Is strip_tags() vulnerable to scripting attacks?
Asked Answered
R

6

57

Is there a known XSS or other attack that makes it past a

$content = "some HTML code";
$content = strip_tags($content);

echo $content;

?

The manual has a warning:

This function does not modify any attributes on the tags that you allow using allowable_tags, including the style and onmouseover attributes that a mischievous user may abuse when posting text that will be shown to other users.

but that is related to using the allowable_tags parameter only.

With no allowed tags set, is strip_tags() vulnerable to any attack?

Chris Shiflett seems to say it's safe:

Use Mature Solutions

When possible, use mature, existing solutions instead of trying to create your own. Functions like strip_tags() and htmlentities() are good choices.

is this correct? Please if possible, quote sources.

I know about HTML purifier, htmlspecialchars() etc.- I am not looking for the best method to sanitize HTML. I just want to know about this specific issue. This is a theoretical question that came up here.

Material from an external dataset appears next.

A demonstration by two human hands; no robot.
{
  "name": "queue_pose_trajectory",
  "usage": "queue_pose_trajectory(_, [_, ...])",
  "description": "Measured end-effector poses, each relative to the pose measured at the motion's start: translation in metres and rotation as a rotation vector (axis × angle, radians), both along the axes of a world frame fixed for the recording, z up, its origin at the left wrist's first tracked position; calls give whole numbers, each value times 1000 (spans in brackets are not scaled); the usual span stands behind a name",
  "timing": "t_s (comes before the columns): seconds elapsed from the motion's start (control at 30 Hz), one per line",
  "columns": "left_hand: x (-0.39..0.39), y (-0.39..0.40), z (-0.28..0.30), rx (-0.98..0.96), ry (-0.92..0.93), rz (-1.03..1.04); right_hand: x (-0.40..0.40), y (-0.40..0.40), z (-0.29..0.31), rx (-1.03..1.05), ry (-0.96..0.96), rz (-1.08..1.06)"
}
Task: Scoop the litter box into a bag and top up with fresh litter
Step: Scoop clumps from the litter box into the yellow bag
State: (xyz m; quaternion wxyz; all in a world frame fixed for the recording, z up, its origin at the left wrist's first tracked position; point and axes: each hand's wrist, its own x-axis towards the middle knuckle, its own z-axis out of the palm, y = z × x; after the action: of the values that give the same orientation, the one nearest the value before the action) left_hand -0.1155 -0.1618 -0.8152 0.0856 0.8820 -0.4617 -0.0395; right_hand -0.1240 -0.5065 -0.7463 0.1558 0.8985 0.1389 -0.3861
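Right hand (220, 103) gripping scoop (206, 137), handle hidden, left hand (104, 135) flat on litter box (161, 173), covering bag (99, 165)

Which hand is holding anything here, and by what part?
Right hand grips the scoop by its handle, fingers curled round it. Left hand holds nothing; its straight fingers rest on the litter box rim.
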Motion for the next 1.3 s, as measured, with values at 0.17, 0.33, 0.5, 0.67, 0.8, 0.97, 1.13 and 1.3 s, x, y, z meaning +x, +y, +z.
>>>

Reference: strip_tags() implementation in the PHP source code

Robyn answered 26/4, 2011 at 9:40 Comment(11)
Well, no arguments given, it strips out all tags, so I don't see how there could be any exploit. The worst thing to happen would be someone feeding you invalid markup (no closing tags), but this worst case will simply mean that strip_tags strips out a lot more text.Pinckney
@Gordon thanks, but I mean a whole chunk of HTML data only, so no injected file names etc. (which if I understand it right, is what the forum entry is discussing.) as far as I can see, the thread doesn't prove a vulnerability in strip_tags(), but goes on to recommend htmlspecialchars() - which is what I usually do as well, but I want to know whether it's really necessaryRobyn
You can check the way strip_tags works by looking at the implementation.Erleneerlewine
@Erleneerlewine thanks, I'll add that to the questionRobyn
htmlpurifier.org/comparison#striptags is a bit more dismissive. It probably goes without saying, but needs repeating for the newcomers: If striptags is safe depends on the context. If the output ends up in attributes, then no. Only if the stripped content goes into a page body, then it's okay. (And for that it's indeed sufficient.)Pyrargyrite
possible duplicate of PHP: Prevent XSS with strip_tags() ?Ewold
@Ewold thanks for the dupe, but the question isn't answered in that one, either :)Robyn
@Robyn well, what do you expect in an answer? You basically asked a Yes/No question, to which at least I would only be able to reply: "To my knowledge strip_tags is secure." but who am I to claim that I know each and every XSS attack out there. @Erleneerlewine probably answered it best by telling you to look at the implementation and draw conclusions from that.Ewold
@Ewold fair enough. I guess if there were known vulnerabilities, they would be fixed - at least there was one in 2004 that seems to have been fixed right away.Robyn
@Robyn packetstormsecurity.org/search/?q=strip_tagsEwold
Updated link to implementation of strip_tags(): github.com/php/php-src/blob/master/ext/standard/string.c#L4729Erinn
E
54

As its name may suggest, strip_tags should remove all HTML tags. The only way we can proof it is by analyzing the source code. The next analysis applies to a strip_tags('...') call, without a second argument for whitelisted tags.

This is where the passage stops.